# WHAT TO DO
Of the material below, the lines to be retyped are those from the line containing "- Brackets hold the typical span" through the line containing "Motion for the", inclusive; reproduce them exactly.

Top of PROVIDED MATERIAL

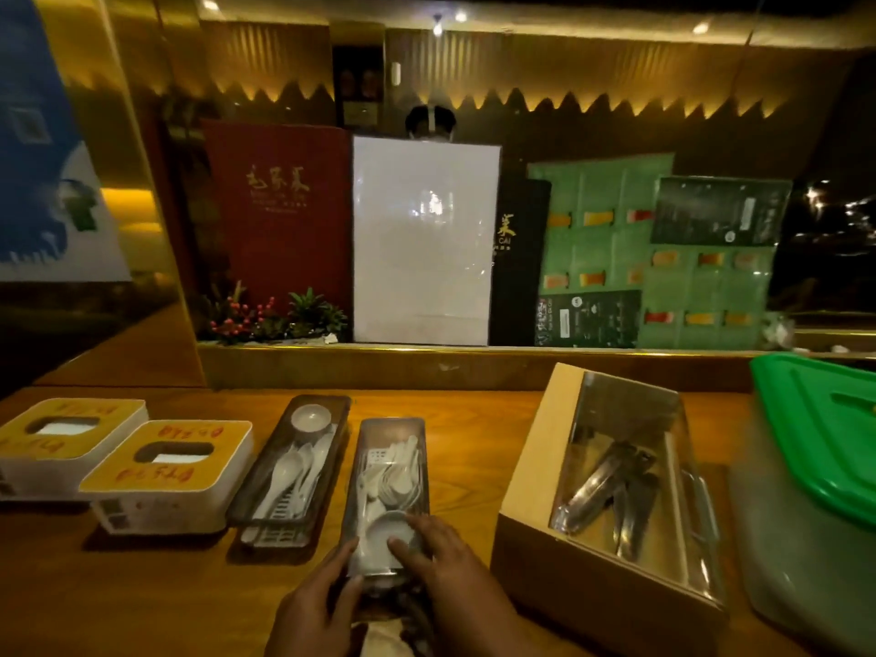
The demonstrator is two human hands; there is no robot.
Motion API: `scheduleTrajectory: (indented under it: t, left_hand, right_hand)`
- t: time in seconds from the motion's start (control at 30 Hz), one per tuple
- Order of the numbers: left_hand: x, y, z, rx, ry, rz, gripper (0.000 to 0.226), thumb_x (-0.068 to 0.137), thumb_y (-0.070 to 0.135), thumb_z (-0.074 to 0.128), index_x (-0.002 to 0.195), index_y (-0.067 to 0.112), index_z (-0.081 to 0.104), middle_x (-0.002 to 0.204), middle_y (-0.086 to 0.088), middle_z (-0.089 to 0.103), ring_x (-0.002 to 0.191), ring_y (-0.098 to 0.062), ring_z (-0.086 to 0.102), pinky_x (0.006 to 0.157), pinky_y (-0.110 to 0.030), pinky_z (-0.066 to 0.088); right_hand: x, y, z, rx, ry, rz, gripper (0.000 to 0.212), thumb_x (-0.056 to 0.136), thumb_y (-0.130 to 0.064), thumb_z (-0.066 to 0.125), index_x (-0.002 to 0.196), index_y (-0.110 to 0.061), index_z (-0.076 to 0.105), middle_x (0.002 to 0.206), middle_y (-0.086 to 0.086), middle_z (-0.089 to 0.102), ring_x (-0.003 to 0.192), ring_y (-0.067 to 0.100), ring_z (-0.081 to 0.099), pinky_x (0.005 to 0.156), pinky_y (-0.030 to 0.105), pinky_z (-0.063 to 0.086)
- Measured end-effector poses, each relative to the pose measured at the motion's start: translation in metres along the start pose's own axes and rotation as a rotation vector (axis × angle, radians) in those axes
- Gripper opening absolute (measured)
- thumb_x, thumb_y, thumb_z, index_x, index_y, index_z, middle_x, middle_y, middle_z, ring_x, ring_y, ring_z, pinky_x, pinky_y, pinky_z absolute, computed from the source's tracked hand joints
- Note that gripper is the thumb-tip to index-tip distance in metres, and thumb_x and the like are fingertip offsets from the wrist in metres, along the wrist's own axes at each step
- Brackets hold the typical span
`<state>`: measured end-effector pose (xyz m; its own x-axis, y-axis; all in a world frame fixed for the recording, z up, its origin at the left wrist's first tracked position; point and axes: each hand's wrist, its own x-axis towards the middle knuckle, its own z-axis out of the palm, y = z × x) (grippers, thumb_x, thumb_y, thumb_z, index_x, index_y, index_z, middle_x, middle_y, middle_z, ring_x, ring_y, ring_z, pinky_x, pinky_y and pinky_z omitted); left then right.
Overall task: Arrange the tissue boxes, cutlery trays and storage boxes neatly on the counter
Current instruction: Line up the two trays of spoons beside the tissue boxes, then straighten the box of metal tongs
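Two yellow-topped tissue boxes sit at the left of the wooden counter (pixel 474 448): one far left (pixel 66 443) and one nearer (pixel 166 471). A grey cutlery tray (pixel 294 471) with white spoons lies angled beside them. A second cutlery tray (pixel 386 490) with spoons and a small dish stands lengthwise in the middle. My left hand (pixel 317 604) grips this tray's near left corner. My right hand (pixel 445 557) rests on its near right edge, fingers over the dish. A wooden storage box (pixel 602 505) with a clear lid holds metal tongs at the right.
A clear container with a green lid (pixel 815 443) stands at the far right edge. Behind the counter a raised ledge (pixel 426 362) carries upright menus, a white board and small plants.
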<state>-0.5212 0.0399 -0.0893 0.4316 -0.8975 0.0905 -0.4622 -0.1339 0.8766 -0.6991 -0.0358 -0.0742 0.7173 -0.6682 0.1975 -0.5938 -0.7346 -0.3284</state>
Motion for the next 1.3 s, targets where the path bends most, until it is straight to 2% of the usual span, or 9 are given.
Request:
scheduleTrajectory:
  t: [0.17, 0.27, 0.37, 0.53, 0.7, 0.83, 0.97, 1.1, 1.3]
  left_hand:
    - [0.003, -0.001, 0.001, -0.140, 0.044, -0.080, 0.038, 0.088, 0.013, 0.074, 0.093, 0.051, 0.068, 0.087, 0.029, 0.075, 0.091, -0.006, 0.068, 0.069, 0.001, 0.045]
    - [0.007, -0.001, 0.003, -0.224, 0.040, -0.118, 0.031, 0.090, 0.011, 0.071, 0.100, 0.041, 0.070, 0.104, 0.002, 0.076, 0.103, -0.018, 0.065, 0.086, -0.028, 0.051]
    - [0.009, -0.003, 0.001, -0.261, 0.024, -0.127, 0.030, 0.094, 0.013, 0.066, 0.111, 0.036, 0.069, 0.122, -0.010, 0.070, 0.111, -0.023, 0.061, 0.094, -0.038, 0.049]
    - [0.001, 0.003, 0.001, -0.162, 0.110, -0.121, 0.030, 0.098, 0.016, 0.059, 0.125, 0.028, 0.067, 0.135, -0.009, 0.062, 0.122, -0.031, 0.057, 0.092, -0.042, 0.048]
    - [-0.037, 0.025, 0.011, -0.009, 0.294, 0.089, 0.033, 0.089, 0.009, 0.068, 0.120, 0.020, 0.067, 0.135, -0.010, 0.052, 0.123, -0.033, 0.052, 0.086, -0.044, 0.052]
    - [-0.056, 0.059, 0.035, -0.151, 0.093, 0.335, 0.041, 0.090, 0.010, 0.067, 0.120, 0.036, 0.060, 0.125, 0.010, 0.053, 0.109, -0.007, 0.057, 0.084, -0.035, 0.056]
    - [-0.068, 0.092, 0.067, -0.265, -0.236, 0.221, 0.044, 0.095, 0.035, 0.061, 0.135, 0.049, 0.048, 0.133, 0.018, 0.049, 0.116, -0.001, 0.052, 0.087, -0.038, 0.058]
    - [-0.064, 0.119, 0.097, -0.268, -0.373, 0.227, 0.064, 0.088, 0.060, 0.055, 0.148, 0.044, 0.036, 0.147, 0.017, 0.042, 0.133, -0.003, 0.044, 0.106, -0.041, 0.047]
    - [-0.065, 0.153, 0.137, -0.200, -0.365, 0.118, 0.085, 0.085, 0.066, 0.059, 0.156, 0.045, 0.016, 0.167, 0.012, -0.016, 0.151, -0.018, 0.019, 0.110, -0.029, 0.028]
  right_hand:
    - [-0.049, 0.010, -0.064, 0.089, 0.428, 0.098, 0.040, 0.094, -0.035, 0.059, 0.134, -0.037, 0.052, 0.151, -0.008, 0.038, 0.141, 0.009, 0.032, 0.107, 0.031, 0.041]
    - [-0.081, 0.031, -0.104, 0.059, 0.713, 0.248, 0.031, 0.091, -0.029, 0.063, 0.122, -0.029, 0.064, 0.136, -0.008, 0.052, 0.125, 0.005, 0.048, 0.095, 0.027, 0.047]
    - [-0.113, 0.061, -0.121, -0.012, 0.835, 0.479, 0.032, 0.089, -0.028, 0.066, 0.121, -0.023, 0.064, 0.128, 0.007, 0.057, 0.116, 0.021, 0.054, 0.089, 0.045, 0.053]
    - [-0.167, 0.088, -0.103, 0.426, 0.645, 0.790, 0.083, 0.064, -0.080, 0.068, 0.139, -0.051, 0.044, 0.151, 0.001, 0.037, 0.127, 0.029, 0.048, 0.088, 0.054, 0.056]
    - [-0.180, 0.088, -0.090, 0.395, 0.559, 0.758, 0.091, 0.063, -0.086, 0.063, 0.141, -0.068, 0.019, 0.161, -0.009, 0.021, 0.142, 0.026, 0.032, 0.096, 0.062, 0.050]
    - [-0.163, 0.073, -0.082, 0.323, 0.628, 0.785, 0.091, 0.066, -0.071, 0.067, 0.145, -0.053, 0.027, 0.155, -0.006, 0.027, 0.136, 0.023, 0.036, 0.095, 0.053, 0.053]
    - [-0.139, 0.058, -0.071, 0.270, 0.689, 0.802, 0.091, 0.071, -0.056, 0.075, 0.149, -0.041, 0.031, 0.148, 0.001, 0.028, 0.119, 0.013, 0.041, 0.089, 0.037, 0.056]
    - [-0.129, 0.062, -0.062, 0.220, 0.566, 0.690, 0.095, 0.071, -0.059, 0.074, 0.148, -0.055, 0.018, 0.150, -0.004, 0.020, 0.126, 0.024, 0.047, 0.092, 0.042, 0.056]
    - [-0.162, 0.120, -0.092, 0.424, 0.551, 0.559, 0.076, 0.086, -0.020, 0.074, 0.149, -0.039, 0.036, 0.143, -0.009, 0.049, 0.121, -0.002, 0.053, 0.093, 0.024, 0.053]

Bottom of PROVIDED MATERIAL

# ANSWER TO THIS PROBLEM
- Brackets hold the typical span
`<state>`: measured end-effector pose (xyz m; its own x-axis, y-axis; all in a world frame fixed for the recording, z up, its origin at the left wrist's first tracked position; point and axes: each hand's wrist, its own x-axis towards the middle knuckle, its own z-axis out of the palm, y = z × x) (grippers, thumb_x, thumb_y, thumb_z, index_x, index_y, index_z, middle_x, middle_y, middle_z, ring_x, ring_y, ring_z, pinky_x, pinky_y and pinky_z omitted); left then right.
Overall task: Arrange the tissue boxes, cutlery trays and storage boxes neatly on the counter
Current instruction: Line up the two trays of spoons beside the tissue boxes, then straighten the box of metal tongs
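Two yellow-topped tissue boxes sit at the left of the wooden counter (pixel 474 448): one far left (pixel 66 443) and one nearer (pixel 166 471). A grey cutlery tray (pixel 294 471) with white spoons lies angled beside them. A second cutlery tray (pixel 386 490) with spoons and a small dish stands lengthwise in the middle. My left hand (pixel 317 604) grips this tray's near left corner. My right hand (pixel 445 557) rests on its near right edge, fingers over the dish. A wooden storage box (pixel 602 505) with a clear lid holds metal tongs at the right.
A clear container with a green lid (pixel 815 443) stands at the far right edge. Behind the counter a raised ledge (pixel 426 362) carries upright menus, a white board and small plants.
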<state>-0.5212 0.0399 -0.0893 0.4316 -0.8975 0.0905 -0.4622 -0.1339 0.8766 -0.6991 -0.0358 -0.0742 0.7173 -0.6682 0.1975 -0.5938 -0.7346 -0.3284</state>
Motion for the next 1.3 s, targets where the path bends most, until it is straight to 2% of the usual span, or 9 are given.

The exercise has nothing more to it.